┌────────
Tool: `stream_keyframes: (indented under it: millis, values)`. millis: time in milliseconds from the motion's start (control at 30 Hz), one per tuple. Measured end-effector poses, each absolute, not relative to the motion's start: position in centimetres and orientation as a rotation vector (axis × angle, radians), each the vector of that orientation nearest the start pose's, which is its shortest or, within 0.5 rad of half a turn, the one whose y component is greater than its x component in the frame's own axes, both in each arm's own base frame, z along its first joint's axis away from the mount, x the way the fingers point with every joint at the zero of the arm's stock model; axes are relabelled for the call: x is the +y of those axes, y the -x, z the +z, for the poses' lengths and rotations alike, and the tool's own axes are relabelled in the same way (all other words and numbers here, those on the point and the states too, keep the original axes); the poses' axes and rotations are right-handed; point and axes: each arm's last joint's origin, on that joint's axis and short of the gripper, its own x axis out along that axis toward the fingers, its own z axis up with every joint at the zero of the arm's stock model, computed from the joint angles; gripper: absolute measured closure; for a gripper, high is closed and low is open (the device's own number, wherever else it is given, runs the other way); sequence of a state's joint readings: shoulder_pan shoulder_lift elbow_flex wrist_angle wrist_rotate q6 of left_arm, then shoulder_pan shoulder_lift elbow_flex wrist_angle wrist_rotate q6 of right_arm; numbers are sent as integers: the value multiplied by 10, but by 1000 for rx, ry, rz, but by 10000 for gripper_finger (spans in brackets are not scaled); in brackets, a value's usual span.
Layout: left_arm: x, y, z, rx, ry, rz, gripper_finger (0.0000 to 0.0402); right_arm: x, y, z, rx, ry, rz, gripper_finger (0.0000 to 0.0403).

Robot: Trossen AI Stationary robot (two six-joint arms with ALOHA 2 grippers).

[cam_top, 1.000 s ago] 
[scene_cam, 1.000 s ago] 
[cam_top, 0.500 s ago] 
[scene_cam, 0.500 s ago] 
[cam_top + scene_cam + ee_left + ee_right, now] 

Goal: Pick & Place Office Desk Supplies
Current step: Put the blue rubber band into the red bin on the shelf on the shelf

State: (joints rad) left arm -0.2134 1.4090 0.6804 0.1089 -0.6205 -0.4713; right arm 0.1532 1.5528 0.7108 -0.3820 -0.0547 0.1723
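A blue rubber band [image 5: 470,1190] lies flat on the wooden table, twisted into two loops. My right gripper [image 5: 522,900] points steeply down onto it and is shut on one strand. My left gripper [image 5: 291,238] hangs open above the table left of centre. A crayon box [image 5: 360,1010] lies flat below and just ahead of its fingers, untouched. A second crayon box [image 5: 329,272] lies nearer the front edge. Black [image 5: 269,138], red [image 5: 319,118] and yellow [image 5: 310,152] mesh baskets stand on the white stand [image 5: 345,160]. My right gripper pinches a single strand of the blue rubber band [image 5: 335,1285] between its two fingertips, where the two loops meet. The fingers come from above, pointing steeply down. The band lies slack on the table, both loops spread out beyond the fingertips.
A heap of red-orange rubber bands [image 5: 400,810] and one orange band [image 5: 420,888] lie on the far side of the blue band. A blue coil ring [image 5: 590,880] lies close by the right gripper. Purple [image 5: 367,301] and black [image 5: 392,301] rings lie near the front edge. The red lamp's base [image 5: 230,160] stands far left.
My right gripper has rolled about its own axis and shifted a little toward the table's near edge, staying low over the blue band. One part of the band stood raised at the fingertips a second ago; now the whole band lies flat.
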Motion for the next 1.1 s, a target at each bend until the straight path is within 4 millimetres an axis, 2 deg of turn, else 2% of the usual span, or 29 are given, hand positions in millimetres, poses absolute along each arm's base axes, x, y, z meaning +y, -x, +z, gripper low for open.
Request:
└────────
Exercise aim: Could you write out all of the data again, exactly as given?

Expected answer:
Tool: `stream_keyframes: (indented under it: millis, values)`. millis: time in milliseconds from the motion's start (control at 30 Hz), one per tuple. Measured end-effector poses, each absolute, not relative to the motion's start: position in centimetres and orientation as a rotation vector (axis × angle, radians), each the vector of that orientation nearest the start pose's, which is its shortest or, within 0.5 rad of half a turn, the one whose y component is greater than its x component in the frame's own axes, both in each arm's own base frame, z along its first joint's axis away from the mount, x the way the fingers point with every joint at the zero of the arm's stock model; axes are relabelled for the call: x is the +y of those axes, y the -x, z the +z, for the poses' lengths and rotations alike, and the tool's own axes are relabelled in the same way (all other words and numbers here, those on the point and the states too, keep the original axes); the poses' axes and rotations are right-handed; point and axes: each arm's last joint's origin, on that joint's axis and short of the gripper, its own x axis out along that axis toward the fingers, its own z axis up with every joint at the zero of the arm's stock model, computed from the joint angles; gripper: absolute measured closure; for a gripper, high is closed and low is open (the device's own number, wherever else it is given, runs the other way); sequence of a state's joint readings: shoulder_pan shoulder_lift elbow_flex wrist_angle wrist_rotate q6 of left_arm, then shoulder_pan shoulder_lift elbow_flex wrist_angle wrist_rotate q6 of right_arm; numbers are sent as integers: the value multiplied by 10, but by 1000 for rx, ry, rz, but by 10000 for gripper_finger (spans in brackets are not scaled); in brackets, a value's usual span.
Layout: left_arm: x, y, z, rx, ry, rz, gripper_finger (0.0000 to 0.0402); right_arm: x, y, z, rx, ry, rz, gripper_finger (0.0000 to 0.0403).

Robot: Trossen AI Stationary robot (two six-joint arms with ALOHA 2 grippers).

[cam_top, 1.000 s ago] 
[scene_cam, 1.000 s ago] 
[cam_top, 0.500 s ago] 
[scene_cam, 0.500 s ago] 
[cam_top + scene_cam + ee_left + ee_right, now] 

Goal: Pick & Place Office Desk Supplies
Current step: Put the blue rubber band into the red bin on the shelf on the shelf

State: (joints rad) left arm -0.2134 1.4090 0.6804 0.1089 -0.6205 -0.4713; right arm 0.1532 1.5528 0.7108 -0.3820 -0.0547 0.1723
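A blue rubber band [image 5: 470,1190] lies flat on the wooden table, twisted into two loops. My right gripper [image 5: 522,900] points steeply down onto it and is shut on one strand. My left gripper [image 5: 291,238] hangs open above the table left of centre. A crayon box [image 5: 360,1010] lies flat below and just ahead of its fingers, untouched. A second crayon box [image 5: 329,272] lies nearer the front edge. Black [image 5: 269,138], red [image 5: 319,118] and yellow [image 5: 310,152] mesh baskets stand on the white stand [image 5: 345,160]. My right gripper pinches a single strand of the blue rubber band [image 5: 335,1285] between its two fingertips, where the two loops meet. The fingers come from above, pointing steeply down. The band lies slack on the table, both loops spread out beyond the fingertips.
A heap of red-orange rubber bands [image 5: 400,810] and one orange band [image 5: 420,888] lie on the far side of the blue band. A blue coil ring [image 5: 590,880] lies close by the right gripper. Purple [image 5: 367,301] and black [image 5: 392,301] rings lie near the front edge. The red lamp's base [image 5: 230,160] stands far left.
My right gripper has rolled about its own axis and shifted a little toward the table's near edge, staying low over the blue band. One part of the band stood raised at the fingertips a second ago; now the whole band lies flat.
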Motion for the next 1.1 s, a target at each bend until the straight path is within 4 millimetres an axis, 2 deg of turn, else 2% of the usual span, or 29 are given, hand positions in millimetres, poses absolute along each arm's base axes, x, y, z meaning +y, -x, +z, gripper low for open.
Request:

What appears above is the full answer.